DirectAccess is a new technology in Windows 7 that eventually may replace traditional VPN installation solutions such as Point-to-Point Tunneling Protocol (PPTP), Layer 2 Tunneling Protocol/Internet Protocol Security (L2TP/IPsec), and Secure Socket Tunneling Protocol (SSTP). DirectAccess is an automatic connectivity solution that allows clients running Windows 7 to connect seamlessly to the corporate intranet the moment they establish any Internet connection. The adoption of DirectAccess will not occur overnight. Organizations have to make major changes to their network infrastructure, adopt new server and client technologies, and fully change over form IPv4 to IPv6.
DirectAccess is an always connected, IPv6, IPsec VPN connection. If Configured properly a computer or laptop is able to connect to the Internet, and direct access automatically connects the machine to their corporate network. DirectAccess differs from other VPN solutions in the following ways:
- The connection process is automatic and does not require user to do anything. The DirectAccess connection process starts from the minute the computer connects to an active Internet connection. To the user it appears that they are always connected to the company's intranet, whether they are sitting in the office or they are in their hotel room on a business trip. Traditionally, users must initiate VPN connections to the corporate intranet manually.

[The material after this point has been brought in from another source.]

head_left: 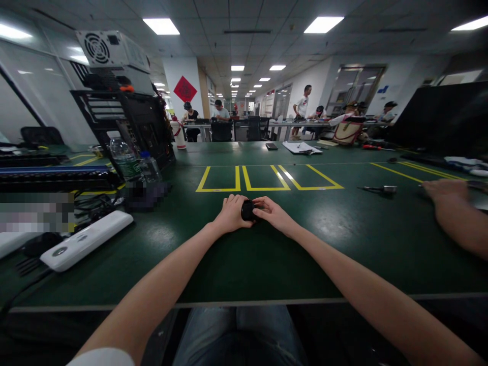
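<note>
Between my two hands is a small black round object [247, 210], low over the green table or resting on it; its exact kind I cannot make out. My left hand [231, 212] wraps around its left side, thumb in front. From the right, my right hand [273, 214] pinches its edge with thumb and fingers. Just beyond my hands, yellow tape outlines [244, 179] mark several boxes on the green table [259, 269].
At left stand a white power strip [91, 239], a water bottle [125, 157] and an open computer case [141, 122]. A co-worker's hand [446, 195] rests at right near a small metal-ended tool [383, 190]. A clipboard [301, 147] and a phone-like black item [272, 146] lie farther back.
</note>
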The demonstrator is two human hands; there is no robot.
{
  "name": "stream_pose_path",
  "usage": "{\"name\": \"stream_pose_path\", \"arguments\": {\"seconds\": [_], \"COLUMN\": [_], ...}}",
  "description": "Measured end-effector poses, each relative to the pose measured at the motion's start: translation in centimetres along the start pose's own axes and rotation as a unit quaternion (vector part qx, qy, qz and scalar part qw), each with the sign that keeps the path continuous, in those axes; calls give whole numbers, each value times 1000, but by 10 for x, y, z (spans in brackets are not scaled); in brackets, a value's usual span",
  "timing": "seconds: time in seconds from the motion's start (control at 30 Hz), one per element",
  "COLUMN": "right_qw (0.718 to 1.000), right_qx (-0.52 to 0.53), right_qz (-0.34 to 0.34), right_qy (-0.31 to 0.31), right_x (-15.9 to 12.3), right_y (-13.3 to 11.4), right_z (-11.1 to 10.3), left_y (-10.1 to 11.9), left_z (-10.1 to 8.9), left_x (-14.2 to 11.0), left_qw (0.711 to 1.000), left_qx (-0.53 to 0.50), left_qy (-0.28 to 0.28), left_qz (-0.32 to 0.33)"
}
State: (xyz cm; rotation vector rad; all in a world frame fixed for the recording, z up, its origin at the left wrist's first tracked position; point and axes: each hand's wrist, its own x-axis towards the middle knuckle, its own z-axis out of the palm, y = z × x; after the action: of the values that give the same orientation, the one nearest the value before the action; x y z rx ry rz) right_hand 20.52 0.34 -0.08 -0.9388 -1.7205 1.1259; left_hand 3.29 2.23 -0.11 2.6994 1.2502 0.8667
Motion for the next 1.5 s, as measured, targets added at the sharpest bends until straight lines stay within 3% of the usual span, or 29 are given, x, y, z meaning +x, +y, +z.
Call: {"name": "stream_pose_path", "arguments": {"seconds": [0.17, 0.3, 0.53, 0.7, 0.93, 1.23, 1.5], "right_qw": [999, 999, 999, 999, 998, 1000, 999], "right_qx": [-27, -15, -33, -31, -8, -23, -3], "right_qz": [-5, -27, -2, 10, -50, -11, -14], "right_qy": [-37, -36, -2, -12, -46, 1, -40], "right_x": [-1, -2, 3, 6, 4, 5, 4], "right_y": [0, -1, 5, 9, 5, 2, 4], "right_z": [-2, -2, -1, 0, -3, 1, -3], "left_y": [-2, -3, -3, -5, -3, -3, -2], "left_z": [1, 1, 0, 2, 1, -1, -1], "left_x": [0, 0, 1, 3, 4, 3, 4], "left_qw": [1000, 1000, 1000, 1000, 999, 1000, 999], "left_qx": [10, 5, 3, 8, 18, 5, 11], "left_qy": [5, 1, 3, -11, -17, -19, -23], "left_qz": [11, 9, 9, -4, -24, -19, -24]}}
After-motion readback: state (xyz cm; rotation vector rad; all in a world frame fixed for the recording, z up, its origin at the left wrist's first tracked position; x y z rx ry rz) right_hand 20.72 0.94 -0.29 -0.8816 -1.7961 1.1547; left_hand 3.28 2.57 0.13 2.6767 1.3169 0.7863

- DirectAccess is bidirectional, with servers on the intranet being able to interact with the client running Windows 7 in the same way that they would if the client was connected to the local area network. In many traditional VPN solutions, the client can access the intranet but servers on the intranet cannot communicate with the client. DirectAccess provides administrators with a more granular way of controlling what intranet resources are available to remote users and computers. Administrators can integrate DirectAccess with NAP to ensure that remote clients remain up to date with virus definitions and software updates. Administrators can also apply network security policies to isolate servers and hosts.
As you can see DirectAccess is a very useful technology for the corporate user. Although it will require most companies to upgrade their network infrastructure, the simplification of the users involvement compared to a typical VPN installation might outweigh the work involved to implement DirectAccess.